# EXERCISE INSTRUCTIONS
Filter the entries down to the lines containing "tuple", and copy those lines.
════════
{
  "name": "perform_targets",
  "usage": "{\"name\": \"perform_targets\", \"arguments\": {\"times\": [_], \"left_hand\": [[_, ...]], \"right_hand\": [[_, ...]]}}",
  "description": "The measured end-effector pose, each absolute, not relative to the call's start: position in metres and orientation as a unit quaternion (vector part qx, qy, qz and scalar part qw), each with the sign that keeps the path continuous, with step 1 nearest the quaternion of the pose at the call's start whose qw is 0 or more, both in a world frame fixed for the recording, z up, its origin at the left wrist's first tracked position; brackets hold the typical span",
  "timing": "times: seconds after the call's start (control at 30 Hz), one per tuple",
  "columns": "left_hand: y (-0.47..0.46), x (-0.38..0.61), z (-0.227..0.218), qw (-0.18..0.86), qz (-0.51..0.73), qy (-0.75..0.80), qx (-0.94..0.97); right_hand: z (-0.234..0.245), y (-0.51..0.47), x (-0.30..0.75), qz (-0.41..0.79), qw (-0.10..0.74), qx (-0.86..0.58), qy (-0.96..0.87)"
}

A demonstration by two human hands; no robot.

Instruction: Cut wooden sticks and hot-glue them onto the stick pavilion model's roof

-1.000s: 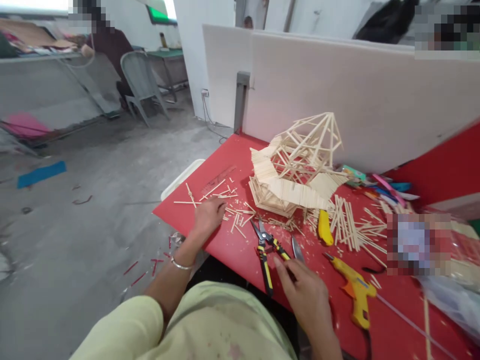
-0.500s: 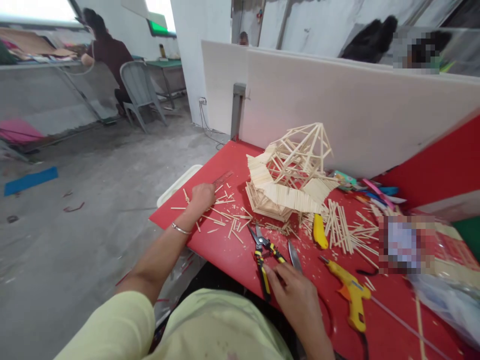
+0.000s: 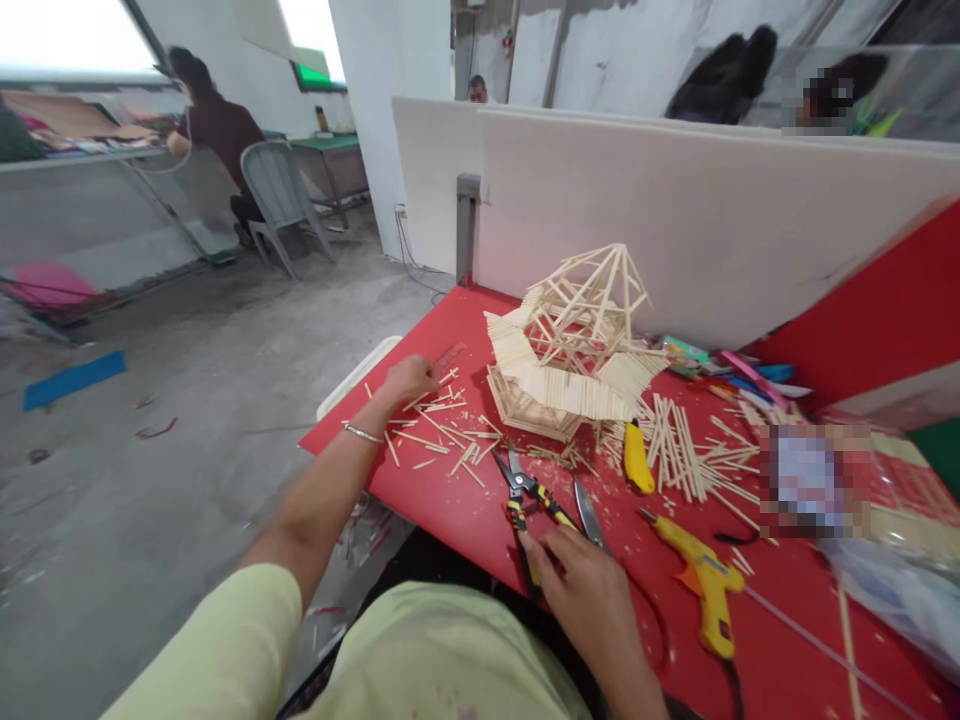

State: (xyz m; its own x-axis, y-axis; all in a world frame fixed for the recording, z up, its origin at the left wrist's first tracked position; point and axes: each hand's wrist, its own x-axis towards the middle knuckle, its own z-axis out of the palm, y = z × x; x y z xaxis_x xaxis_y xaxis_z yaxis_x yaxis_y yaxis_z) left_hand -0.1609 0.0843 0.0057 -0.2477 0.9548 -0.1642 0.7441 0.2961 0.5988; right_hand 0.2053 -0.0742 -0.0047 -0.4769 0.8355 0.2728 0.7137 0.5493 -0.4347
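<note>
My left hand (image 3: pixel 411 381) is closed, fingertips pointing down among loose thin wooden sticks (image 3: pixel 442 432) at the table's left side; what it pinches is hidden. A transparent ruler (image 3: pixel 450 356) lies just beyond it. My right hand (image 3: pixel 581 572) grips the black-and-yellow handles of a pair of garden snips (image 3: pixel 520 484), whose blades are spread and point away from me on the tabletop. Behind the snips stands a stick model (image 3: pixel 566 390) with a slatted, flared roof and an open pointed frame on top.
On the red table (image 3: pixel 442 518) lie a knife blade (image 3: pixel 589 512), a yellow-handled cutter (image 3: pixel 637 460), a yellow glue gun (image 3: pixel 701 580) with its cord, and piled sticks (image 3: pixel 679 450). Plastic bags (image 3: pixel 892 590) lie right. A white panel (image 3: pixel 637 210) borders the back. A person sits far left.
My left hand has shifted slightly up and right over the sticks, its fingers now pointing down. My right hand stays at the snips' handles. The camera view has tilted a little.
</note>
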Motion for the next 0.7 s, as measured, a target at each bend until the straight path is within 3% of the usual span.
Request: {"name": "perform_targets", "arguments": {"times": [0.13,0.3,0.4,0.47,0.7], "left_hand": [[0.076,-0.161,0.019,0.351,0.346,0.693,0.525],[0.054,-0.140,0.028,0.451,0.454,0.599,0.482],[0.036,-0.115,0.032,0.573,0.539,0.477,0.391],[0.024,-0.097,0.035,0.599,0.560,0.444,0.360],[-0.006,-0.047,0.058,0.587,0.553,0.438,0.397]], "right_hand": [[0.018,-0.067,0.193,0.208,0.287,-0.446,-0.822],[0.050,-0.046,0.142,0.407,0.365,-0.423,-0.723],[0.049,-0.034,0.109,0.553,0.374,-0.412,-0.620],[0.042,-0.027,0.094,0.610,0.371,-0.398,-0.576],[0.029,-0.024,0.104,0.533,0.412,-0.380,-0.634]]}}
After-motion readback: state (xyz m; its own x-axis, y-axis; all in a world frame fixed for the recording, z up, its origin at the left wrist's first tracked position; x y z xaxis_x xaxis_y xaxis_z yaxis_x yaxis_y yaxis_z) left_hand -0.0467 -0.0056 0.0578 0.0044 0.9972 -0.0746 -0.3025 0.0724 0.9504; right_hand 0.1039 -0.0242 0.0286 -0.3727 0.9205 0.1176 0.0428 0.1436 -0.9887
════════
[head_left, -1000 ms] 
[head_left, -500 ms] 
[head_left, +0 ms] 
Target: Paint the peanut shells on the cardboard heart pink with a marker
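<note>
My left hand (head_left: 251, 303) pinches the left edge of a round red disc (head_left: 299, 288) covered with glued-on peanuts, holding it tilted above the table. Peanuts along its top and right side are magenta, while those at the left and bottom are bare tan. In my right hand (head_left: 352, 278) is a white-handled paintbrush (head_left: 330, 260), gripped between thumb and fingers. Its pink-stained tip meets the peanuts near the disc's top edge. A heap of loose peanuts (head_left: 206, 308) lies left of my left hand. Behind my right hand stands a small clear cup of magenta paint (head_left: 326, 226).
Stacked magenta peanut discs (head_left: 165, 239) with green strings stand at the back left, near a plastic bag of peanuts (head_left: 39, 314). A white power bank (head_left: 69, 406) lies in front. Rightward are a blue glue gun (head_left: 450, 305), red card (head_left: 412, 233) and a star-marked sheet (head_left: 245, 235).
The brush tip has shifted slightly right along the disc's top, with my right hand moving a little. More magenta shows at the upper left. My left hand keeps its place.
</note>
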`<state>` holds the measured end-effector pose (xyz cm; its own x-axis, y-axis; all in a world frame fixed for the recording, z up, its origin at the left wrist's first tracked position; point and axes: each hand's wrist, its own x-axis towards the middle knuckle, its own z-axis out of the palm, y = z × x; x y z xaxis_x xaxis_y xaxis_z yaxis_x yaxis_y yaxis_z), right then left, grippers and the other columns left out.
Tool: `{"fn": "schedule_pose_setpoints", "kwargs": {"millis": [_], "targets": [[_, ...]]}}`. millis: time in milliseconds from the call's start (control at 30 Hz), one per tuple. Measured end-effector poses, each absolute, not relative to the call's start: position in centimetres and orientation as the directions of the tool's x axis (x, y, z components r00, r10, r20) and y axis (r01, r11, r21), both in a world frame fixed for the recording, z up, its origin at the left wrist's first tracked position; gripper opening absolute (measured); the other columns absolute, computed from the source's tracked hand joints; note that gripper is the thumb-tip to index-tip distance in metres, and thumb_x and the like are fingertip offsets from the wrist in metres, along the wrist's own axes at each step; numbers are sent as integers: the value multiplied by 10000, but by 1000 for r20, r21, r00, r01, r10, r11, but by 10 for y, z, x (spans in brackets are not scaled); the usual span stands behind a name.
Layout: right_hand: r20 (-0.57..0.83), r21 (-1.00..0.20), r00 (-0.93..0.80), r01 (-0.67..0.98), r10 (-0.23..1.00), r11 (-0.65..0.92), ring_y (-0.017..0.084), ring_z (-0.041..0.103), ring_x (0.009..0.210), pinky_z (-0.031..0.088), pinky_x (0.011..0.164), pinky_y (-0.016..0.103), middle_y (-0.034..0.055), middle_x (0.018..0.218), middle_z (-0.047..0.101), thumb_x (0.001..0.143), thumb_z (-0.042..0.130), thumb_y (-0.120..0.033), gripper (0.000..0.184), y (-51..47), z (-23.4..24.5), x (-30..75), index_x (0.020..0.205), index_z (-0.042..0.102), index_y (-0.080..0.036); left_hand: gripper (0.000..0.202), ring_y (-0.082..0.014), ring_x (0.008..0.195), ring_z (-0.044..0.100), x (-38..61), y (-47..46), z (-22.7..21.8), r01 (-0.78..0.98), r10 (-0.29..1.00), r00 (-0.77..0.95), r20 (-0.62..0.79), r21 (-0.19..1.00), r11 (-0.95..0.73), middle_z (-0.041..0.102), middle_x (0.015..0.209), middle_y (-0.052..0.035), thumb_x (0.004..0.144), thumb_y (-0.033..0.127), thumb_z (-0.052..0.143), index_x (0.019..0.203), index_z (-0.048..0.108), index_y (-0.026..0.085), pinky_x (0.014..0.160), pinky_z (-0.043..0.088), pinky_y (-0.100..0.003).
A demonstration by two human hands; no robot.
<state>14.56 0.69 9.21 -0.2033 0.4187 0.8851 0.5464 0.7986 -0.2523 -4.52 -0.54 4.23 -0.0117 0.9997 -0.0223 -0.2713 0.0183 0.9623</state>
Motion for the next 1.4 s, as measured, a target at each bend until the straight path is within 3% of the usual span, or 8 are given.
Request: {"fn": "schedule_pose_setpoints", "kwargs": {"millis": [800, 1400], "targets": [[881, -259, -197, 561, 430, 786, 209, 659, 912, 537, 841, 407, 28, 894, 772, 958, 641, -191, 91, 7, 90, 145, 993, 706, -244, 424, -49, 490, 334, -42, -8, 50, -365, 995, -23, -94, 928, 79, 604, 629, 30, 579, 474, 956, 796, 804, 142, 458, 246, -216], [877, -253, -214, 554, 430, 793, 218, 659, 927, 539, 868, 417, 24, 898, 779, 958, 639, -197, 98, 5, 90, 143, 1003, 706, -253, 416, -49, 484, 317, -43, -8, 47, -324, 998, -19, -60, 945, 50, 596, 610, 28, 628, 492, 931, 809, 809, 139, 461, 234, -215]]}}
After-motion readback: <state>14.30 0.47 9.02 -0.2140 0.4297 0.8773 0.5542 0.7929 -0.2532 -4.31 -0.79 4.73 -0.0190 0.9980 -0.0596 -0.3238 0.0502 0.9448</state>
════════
# YOUR RESPONSE
  "timing": "times: seconds after the call's start (control at 30 Hz), one per tuple",
Tool: `{"fn": "schedule_pose_setpoints", "kwargs": {"millis": [_], "targets": [[_, ...]]}}`. millis: time in milliseconds from the call's start (control at 30 Hz), one per tuple. Measured end-effector poses, each absolute, not relative to the call's start: position in centimetres and orientation as the directions of the tool's x axis (x, y, z components r00, r10, r20) and y axis (r01, r11, r21), both in a world frame fixed for the recording, z up, its origin at the left wrist's first tracked position; gripper opening absolute (measured); the other columns absolute, computed from the source's tracked hand joints; note that gripper is the thumb-tip to index-tip distance in metres, and thumb_x and the like are fingertip offsets from the wrist in metres, along the wrist's own axes at each step; numbers are sent as integers: the value multiplied by 10000, but by 1000 for r20, r21, r00, r01, r10, r11, but by 10 for y, z, x (spans in brackets are not scaled); the usual span stands behind a name.

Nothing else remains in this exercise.